According to a 2015 study by the UC Berkeley Labor Center, 25 percent of
part-time college faculty and their families are enrolled in a at least one public
assistance program such as Medicaid or food stamps. Most adjunct
professors are forced to work two jobs to make ends meet…” (The Christian Science Monitor).
“We are the stoop laborers of higher
education: adjunct professors. As colleges and universities rev for the fall
semester, the stony exploitation of the adjunct faculty continues, providing
cheap labor for America’s campuses, from small community colleges to knowledge
factories with 40,000 students” (Colman McCarthy, Adjunct professors fight for crumbs on campus).
“Memories of the
university as a citadel of democratic learning have been replaced by a
university eager to define itself largely as an adjunct of corporate power. Civic
freedom has been reduced to the notion of consumption, education has been
reduced to a form of training, and agency has been narrowed to the consumer
logic of choice legitimated by a narrow belief in defining one's goals almost
entirely around self-interests rather than shared responsibilities of
democratic sociability…” (Higher Education and the New Brutalism).

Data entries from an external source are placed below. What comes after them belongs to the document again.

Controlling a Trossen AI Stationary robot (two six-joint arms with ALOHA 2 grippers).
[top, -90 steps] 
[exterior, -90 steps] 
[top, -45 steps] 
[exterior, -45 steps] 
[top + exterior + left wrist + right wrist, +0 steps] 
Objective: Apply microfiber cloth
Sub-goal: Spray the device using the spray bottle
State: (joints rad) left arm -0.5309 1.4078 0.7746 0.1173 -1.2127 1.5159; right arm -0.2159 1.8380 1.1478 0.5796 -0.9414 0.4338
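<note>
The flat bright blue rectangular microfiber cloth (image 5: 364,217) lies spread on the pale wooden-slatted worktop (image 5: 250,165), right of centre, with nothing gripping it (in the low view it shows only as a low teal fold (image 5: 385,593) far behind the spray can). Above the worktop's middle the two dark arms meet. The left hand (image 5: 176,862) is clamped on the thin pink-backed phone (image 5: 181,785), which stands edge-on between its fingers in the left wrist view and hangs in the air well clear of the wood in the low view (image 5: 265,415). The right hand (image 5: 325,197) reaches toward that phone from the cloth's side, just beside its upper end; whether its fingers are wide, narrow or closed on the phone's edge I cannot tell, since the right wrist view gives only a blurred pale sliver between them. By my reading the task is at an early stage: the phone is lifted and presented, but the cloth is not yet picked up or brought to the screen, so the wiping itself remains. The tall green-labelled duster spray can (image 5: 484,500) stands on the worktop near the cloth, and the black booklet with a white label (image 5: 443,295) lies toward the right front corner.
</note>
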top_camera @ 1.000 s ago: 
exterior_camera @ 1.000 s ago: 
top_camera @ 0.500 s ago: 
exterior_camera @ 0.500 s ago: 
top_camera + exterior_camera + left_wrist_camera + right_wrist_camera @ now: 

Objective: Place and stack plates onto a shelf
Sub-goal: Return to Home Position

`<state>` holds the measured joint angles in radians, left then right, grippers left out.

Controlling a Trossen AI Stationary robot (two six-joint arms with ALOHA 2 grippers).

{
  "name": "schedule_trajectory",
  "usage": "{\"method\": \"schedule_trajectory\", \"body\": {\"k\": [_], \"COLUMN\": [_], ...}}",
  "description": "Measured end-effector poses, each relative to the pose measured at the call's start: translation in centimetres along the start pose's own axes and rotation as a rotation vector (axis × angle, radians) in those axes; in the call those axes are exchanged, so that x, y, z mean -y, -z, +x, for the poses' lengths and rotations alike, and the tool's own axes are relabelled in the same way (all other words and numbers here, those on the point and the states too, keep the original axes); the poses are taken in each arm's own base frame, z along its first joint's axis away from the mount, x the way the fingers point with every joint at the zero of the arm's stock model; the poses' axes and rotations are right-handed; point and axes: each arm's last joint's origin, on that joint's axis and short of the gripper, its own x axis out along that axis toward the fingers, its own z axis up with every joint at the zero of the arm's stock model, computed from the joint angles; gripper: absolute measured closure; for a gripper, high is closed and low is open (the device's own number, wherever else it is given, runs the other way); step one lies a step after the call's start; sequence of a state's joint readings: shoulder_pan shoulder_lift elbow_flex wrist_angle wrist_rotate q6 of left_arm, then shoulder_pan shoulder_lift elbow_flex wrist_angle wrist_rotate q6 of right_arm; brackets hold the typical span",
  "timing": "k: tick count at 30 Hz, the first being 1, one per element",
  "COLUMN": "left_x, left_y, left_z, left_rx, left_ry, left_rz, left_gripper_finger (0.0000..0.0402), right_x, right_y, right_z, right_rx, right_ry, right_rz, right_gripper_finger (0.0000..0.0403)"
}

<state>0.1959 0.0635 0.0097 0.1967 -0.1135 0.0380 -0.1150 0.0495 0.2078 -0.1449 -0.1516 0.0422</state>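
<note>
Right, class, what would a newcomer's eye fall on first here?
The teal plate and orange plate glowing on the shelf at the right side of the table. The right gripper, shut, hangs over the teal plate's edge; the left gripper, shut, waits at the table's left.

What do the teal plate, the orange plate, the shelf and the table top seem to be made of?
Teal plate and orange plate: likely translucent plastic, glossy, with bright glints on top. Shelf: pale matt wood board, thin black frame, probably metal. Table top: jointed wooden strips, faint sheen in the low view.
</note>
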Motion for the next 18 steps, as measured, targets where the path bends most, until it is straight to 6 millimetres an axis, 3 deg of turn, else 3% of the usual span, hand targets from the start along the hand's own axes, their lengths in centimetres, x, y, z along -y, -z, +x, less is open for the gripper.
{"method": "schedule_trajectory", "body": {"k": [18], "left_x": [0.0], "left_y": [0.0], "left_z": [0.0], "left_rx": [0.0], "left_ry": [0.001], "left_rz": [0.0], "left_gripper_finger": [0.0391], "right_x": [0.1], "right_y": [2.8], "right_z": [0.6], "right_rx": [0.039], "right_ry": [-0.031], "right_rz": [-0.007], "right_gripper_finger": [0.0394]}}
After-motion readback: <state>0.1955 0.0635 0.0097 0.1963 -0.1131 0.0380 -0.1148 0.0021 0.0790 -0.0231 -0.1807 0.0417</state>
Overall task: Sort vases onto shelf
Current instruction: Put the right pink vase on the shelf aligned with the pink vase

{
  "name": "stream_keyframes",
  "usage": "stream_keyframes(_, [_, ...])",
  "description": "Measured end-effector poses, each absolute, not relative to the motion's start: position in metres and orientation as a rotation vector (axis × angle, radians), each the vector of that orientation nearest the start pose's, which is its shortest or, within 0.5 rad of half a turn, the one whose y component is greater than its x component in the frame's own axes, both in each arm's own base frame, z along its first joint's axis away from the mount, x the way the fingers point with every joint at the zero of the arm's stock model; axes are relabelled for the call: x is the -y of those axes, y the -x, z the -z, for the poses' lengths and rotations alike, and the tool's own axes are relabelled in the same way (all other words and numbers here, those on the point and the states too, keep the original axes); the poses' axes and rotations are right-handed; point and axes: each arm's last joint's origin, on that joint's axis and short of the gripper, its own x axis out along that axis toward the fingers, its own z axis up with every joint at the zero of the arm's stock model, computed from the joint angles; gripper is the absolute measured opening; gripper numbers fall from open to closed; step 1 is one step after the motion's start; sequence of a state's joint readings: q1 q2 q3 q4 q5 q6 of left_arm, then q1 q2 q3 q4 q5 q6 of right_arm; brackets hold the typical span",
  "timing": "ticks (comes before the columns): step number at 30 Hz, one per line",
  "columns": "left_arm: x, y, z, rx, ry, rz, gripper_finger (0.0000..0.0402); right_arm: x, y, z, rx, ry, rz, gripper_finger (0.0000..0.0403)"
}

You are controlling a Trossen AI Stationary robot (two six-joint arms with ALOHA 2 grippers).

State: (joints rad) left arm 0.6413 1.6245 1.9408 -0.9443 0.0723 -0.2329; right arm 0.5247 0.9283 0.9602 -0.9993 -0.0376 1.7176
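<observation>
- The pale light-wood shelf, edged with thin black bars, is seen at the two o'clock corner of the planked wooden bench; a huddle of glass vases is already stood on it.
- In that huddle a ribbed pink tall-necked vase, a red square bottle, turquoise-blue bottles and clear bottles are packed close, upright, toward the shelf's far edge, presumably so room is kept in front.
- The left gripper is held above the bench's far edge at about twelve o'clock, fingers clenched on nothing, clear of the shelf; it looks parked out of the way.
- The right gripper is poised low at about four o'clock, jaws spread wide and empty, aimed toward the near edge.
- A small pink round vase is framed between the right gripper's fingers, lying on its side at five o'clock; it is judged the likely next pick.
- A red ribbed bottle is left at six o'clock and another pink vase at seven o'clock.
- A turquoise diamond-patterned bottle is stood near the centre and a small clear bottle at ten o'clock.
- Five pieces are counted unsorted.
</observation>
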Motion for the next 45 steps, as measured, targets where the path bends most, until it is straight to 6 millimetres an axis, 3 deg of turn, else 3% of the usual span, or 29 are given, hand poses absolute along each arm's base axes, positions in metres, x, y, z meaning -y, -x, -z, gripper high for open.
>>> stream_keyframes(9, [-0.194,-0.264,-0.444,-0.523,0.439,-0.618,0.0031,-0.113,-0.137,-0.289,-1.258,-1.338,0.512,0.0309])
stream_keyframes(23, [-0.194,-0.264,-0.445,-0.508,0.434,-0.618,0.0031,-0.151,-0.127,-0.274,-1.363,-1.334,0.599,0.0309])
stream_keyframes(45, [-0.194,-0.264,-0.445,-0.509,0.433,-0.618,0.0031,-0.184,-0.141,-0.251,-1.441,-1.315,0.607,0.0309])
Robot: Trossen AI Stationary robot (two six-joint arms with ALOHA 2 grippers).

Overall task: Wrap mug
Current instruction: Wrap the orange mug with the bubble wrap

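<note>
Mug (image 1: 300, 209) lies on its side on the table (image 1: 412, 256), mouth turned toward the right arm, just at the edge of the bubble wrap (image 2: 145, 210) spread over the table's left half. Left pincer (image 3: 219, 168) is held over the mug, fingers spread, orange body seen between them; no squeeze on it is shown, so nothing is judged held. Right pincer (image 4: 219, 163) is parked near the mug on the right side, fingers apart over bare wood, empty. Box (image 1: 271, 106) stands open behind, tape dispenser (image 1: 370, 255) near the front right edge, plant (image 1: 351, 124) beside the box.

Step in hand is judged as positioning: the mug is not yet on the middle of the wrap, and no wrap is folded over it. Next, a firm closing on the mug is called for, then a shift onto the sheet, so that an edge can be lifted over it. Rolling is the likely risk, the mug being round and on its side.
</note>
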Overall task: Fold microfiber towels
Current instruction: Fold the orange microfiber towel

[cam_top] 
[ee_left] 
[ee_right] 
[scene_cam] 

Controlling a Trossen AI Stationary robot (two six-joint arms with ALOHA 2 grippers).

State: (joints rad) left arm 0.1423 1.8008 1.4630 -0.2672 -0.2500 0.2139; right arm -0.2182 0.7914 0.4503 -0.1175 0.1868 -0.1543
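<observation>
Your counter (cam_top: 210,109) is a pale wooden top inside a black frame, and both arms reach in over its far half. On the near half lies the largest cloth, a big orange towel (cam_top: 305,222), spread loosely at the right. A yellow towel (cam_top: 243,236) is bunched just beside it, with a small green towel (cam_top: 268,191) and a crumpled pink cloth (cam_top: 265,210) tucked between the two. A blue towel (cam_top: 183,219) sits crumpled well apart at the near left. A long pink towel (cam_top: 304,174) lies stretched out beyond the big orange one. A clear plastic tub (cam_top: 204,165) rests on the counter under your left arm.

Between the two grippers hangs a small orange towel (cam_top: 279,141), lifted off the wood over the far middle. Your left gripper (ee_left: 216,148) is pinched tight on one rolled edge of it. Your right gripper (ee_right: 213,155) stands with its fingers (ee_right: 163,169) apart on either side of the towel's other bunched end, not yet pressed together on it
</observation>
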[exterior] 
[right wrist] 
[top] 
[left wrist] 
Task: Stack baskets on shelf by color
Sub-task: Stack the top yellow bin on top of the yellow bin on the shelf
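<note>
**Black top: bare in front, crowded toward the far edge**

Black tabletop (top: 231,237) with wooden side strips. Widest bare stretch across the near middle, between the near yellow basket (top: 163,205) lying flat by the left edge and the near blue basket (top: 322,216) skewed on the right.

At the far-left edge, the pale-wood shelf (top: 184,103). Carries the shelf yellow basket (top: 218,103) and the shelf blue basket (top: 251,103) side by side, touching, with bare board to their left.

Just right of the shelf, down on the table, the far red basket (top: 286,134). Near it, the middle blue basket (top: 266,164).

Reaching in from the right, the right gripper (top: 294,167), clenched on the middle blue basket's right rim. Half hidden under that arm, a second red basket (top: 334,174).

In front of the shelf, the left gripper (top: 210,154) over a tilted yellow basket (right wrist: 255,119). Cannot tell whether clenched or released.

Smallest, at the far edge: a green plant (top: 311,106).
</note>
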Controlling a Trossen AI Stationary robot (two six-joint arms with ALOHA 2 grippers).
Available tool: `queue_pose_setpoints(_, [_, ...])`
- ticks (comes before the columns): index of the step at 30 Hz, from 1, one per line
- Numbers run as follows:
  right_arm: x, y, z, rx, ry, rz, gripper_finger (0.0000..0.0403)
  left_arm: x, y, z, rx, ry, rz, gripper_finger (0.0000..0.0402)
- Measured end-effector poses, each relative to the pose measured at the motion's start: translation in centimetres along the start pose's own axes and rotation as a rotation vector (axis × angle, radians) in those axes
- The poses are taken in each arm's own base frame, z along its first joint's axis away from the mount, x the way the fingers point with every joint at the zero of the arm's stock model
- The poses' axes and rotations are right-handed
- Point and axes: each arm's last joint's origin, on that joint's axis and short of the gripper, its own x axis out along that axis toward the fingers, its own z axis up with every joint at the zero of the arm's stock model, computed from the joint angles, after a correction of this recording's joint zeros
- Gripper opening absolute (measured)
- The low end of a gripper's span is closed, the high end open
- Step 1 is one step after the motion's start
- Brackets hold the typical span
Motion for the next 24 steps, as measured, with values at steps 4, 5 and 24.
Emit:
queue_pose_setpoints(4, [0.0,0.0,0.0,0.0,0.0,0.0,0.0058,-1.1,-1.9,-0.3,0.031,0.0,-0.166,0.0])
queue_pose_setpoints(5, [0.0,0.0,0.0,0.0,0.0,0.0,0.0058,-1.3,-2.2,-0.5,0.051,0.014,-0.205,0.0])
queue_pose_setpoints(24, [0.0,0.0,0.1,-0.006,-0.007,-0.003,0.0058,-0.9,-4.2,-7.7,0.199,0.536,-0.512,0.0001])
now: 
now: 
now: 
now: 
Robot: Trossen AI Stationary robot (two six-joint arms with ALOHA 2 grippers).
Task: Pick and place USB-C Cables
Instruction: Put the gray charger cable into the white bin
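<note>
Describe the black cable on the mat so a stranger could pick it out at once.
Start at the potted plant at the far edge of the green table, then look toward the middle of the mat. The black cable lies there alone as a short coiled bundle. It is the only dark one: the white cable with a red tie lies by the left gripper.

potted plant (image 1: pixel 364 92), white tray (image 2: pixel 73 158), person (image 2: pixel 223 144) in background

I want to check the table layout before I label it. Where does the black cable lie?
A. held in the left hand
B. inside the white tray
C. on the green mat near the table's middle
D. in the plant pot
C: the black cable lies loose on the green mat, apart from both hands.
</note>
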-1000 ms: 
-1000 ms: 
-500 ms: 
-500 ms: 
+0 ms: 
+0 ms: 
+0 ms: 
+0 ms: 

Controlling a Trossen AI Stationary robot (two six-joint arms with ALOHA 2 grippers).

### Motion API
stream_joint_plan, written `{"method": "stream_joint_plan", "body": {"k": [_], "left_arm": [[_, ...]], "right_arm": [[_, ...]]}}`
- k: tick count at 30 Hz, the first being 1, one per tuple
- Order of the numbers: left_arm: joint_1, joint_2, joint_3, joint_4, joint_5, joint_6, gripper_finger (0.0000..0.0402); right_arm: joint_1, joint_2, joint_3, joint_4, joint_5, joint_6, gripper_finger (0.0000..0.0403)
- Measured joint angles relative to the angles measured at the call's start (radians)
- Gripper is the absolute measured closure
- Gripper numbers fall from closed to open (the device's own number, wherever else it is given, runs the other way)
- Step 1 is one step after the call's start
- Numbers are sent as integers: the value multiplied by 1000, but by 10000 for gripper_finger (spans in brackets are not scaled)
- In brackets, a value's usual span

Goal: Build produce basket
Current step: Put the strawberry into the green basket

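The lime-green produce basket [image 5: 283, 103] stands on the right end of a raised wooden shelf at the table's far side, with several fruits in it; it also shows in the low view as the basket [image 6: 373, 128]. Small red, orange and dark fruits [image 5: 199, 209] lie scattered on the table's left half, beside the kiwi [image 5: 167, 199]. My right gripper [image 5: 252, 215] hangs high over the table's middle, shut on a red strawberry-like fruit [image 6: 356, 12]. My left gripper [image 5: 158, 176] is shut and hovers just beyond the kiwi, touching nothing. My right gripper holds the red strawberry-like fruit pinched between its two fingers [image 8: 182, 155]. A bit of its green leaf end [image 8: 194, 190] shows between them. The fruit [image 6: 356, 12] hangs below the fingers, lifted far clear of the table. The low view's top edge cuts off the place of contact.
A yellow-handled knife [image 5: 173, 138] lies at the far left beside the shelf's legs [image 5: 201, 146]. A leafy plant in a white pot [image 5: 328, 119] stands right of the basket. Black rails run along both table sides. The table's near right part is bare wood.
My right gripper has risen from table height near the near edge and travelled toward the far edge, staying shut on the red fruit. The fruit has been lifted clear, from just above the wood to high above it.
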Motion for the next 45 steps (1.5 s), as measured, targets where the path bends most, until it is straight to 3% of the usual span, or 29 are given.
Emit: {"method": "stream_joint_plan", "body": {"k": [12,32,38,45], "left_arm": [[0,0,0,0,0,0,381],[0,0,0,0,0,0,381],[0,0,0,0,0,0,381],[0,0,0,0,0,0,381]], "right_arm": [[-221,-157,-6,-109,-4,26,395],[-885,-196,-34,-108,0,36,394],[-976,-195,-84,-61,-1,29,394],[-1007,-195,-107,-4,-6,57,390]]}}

Why We Need Unionization for College Adjuncts:
“…RESOLVED, that the AFT will continue
to work with its affiliates and promote their successes in collective
bargaining to bring about the elimination of contingency within the
instructional workforce by advocating for faculty currently in contingent positions
and all new faculty entering the workforce to achieve:
- Pay equity, including compensation for class preparation time and office hours;
- Equitable access to employee benefits;
- Access to and compensation for opportunities for professional development;
- Meaningful job security, including job security comparable to tenure, long-term academic appointment contracts or certificates of continuing employment, which guarantee the presumption of rehiring;
- Opportunities for career advancement, including conversion opportunities to full-time, tenure-track positions;
- Enforceable standards for the timely notification of teaching appointments;
- Protections for academic freedom, regardless of tenure status; and
- Full inclusion in and compensation for participation in all institutional work, including service, research and governance…” (AFT Resolutions).